学生のために行かなくてもよい家庭訪問をするということですか?
わざわざ、学生実習のために対象者を広げるという意味ではありません。通常業務の中でも、保健師が関わり、気持ちが整理できたり、一時落ち着いているケースに、「様子うかがい」として家庭訪問することもあります。落ち着いている時の対話も援助関係を成立させる一環です。そのような時には、保健師との信頼関係もある程度できているでしょうし、学生を同行する了承も取りやすいのではないでしょうか。
養成機関(大学等)の指導教員と現場の実習担当者との役割分担に悩んでいます。
学生が限られた時間の中で、効果的な学習が行えるように、場や人の調整を行うことや、そこで展開されている保健活動を学生に分かりやすく伝えることは、実習担当者の大きな役目です。一方、学生一人一人の到達度を見極めて随時必要に応じた調整を行うのは養成機関の指導教員の役目となるでしょう。学校や実習受け入れ機関の状況によっても役割分担は様々ですが、できるだけ双方でコミュニケーションをとりながら実習を進めていくことが大切だと思います。
実習で必ず地域診断を行いますが、私もできているか自信がありません。「コミュニティ・アズ・パートナーモデル」「HIA」など、学生時代に習っていないモデルやツールを学生が使うことについて行けません。
保健師活動を通して、感じている質的データと、統計など客観的なデータを併せて地域の健康度をあげるために必要なものを考えるといった過程は、どれも共通していますし、今も昔もかわりません。実習担当になったことをよい機会ととらえて、地域診断について学びなおして、苦手意識を克服してみませんか。一人で学ぶより仲間と共に学びましょう。1月6~7日大阪で第6回日本公衆衛生看護学会学術集会があります。参加してみませんか!
http://japhn6.yupia.net/
現場は実習生に少しでも“いい実習”だったと思ってもらえるよう、プログラムを考えます。中でも家庭訪問の対象選定は、気を使います。見学後に、表情豊かに感想を述べる学生もいますが、なかなか言葉に出さない学生も少なくはないと感じています。同行した保健師は、特に責任を感じています。

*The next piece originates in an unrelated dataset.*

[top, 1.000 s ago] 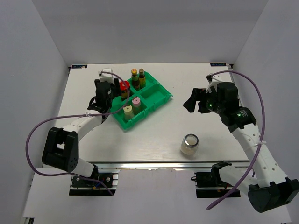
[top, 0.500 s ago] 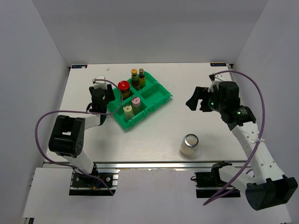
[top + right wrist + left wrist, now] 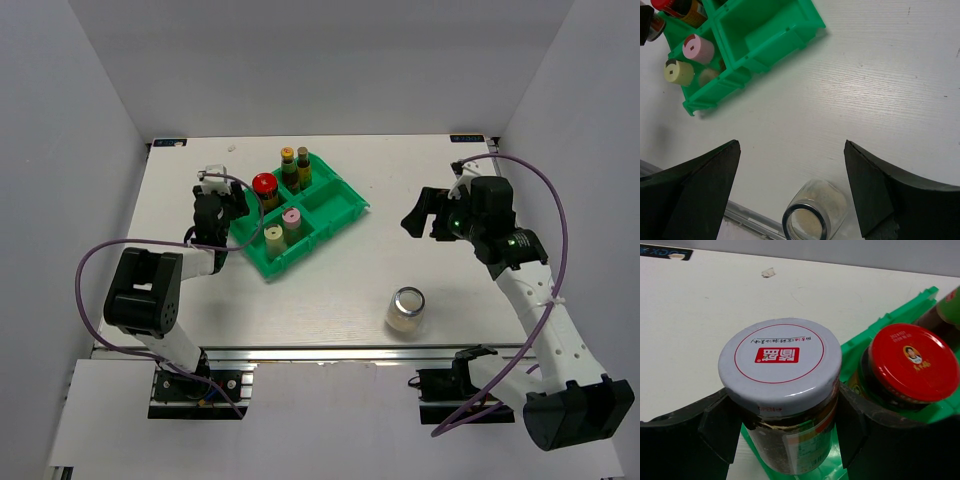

家庭訪問や地域住民との対話を通じて地域を知ると言う体験は、実習ならではの貴重な機会です。見学を終えた学生同士では、「何気ない、たわいのない会話をしているだけかと思いきや、いつの間にか真剣な会話になり、ママが真剣に保健師さんに訴え始めた。私たちが帰るころには、安心できたという表情になったママを見て、保健師さんってすごいと思った」など感想を言い合う姿も見受けられます。そんな時、教員もうれしくなります。知識を押し付けるのではなく、対象の立場に立ち、対象を理解しようとする姿勢を、短時間の保健師と住民との対話から感じ取る学生もいます。家庭訪問の帰り道にでも、何気ない会話に秘めた意図を説明してあげてくだされば、より深い理解につながると思います。